| Task prompt |
Copy out every line of the data where the word "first" is found.

** Material provided follows **

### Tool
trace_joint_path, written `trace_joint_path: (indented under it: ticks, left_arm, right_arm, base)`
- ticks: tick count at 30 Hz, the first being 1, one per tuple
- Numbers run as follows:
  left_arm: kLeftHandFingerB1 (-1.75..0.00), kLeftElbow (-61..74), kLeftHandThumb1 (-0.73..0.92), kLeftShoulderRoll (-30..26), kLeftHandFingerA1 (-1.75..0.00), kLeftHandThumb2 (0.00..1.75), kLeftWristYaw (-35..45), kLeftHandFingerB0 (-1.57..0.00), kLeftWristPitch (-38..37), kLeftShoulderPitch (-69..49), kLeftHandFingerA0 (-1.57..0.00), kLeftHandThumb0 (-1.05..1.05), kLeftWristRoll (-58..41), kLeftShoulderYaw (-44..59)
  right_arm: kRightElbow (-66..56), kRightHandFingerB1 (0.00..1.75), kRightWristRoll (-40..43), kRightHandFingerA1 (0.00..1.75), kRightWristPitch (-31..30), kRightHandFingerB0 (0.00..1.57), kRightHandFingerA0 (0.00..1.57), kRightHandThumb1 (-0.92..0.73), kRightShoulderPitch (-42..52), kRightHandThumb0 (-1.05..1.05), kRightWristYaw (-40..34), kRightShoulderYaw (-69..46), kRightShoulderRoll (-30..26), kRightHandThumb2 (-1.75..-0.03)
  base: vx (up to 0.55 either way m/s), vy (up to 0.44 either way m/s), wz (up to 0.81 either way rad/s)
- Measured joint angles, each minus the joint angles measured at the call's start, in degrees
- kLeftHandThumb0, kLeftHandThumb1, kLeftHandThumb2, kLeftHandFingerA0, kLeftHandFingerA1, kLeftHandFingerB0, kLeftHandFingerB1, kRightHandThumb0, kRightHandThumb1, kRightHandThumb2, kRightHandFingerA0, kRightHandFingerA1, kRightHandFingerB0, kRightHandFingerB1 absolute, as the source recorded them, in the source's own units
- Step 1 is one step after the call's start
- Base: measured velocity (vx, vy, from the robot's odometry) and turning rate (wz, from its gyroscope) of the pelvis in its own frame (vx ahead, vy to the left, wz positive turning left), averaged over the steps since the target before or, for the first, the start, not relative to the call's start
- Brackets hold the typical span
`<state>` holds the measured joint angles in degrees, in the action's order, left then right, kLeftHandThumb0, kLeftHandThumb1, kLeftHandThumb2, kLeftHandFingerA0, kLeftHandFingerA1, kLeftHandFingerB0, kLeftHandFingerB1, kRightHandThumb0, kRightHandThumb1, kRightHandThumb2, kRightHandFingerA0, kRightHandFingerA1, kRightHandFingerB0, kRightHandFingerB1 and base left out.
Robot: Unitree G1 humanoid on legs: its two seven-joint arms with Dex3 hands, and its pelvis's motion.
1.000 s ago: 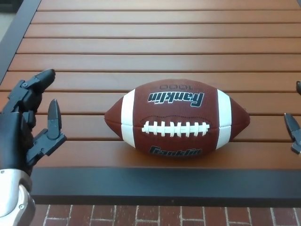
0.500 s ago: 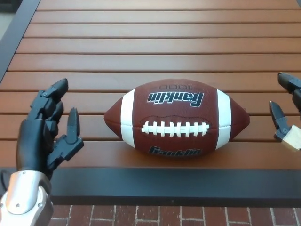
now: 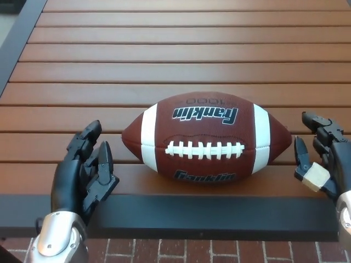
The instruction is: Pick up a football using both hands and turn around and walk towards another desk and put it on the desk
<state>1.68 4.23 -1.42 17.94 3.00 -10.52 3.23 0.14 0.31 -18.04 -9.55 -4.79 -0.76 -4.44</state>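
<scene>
A brown football (image 3: 206, 137) with white stripes and white laces lies lengthwise on the slatted wooden desk (image 3: 181, 55), close to its near edge. My left hand (image 3: 85, 170) is open a short way off the ball's left tip, palm turned toward it. Just past the right tip is my right hand (image 3: 321, 161), also open, its fingers (image 3: 318, 121) raised. Neither hand touches the ball.
The desk has a dark frame; its front edge (image 3: 208, 216) runs just under the ball and its left edge (image 3: 16, 41) runs up the picture. Below the front edge shows a brick floor (image 3: 192, 251).
Both hands have moved inward toward the ball's two tips, the left from the far left edge, the right from almost out of view. The football has not moved.
</scene>
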Motion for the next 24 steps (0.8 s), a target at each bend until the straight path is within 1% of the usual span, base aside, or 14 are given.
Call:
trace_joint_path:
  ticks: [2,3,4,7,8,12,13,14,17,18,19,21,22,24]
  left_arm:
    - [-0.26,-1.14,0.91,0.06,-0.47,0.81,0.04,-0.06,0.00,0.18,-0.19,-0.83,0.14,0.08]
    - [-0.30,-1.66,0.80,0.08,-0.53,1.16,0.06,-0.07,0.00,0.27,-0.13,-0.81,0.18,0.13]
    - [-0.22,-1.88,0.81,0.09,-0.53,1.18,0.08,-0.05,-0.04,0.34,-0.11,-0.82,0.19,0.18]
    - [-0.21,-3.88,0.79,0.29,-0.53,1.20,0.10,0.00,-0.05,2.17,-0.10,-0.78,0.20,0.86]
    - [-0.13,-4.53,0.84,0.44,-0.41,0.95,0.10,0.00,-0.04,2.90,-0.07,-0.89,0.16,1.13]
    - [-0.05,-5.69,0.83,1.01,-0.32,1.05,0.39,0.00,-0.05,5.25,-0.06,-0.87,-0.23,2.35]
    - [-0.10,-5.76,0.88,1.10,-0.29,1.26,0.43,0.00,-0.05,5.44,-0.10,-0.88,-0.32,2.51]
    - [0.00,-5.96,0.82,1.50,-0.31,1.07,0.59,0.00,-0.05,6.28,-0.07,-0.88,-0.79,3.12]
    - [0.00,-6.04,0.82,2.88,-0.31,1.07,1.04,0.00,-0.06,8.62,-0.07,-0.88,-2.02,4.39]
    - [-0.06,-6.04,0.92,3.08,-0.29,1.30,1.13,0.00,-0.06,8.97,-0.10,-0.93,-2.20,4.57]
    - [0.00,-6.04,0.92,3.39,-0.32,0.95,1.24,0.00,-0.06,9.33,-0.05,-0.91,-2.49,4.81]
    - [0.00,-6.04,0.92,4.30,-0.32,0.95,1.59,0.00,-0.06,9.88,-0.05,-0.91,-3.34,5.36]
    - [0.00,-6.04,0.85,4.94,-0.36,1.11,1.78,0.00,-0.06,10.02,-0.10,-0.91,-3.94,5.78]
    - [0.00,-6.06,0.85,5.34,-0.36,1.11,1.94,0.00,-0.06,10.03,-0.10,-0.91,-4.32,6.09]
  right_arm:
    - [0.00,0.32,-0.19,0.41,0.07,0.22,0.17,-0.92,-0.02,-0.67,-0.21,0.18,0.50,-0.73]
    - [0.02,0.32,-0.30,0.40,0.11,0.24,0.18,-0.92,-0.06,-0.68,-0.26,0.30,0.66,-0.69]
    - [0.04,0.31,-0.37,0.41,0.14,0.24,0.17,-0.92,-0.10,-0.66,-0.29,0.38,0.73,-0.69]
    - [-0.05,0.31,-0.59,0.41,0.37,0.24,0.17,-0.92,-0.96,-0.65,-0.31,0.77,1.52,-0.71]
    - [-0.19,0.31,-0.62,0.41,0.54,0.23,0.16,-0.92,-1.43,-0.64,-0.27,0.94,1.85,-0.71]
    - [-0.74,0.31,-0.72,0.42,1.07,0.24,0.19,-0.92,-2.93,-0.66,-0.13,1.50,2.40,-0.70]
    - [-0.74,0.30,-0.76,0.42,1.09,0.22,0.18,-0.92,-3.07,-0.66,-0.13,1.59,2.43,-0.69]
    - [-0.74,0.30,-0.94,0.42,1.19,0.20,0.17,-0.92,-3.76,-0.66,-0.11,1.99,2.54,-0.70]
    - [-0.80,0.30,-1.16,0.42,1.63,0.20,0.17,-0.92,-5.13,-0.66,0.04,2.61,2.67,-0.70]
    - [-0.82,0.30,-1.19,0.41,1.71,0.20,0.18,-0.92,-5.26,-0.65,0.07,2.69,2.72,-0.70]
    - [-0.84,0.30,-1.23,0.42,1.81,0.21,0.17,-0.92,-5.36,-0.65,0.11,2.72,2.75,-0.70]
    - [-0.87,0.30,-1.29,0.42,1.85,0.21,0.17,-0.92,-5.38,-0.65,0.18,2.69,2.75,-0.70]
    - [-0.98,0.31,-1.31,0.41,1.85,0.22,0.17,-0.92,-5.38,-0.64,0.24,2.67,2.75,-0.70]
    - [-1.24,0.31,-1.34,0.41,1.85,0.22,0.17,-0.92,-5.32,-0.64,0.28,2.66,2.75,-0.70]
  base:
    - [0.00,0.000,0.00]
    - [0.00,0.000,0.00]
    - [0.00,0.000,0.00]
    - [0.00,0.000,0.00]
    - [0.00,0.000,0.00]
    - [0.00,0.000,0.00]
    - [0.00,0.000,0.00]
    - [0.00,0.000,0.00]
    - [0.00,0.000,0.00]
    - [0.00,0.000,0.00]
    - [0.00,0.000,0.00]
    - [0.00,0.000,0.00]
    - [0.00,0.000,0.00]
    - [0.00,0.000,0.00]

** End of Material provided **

| Solution |
- ticks: tick count at 30 Hz, the first being 1, one per tuple
- Base: measured velocity (vx, vy, from the robot's odometry) and turning rate (wz, from its gyroscope) of the pelvis in its own frame (vx ahead, vy to the left, wz positive turning left), averaged over the steps since the target before or, for the first, the start, not relative to the call's start

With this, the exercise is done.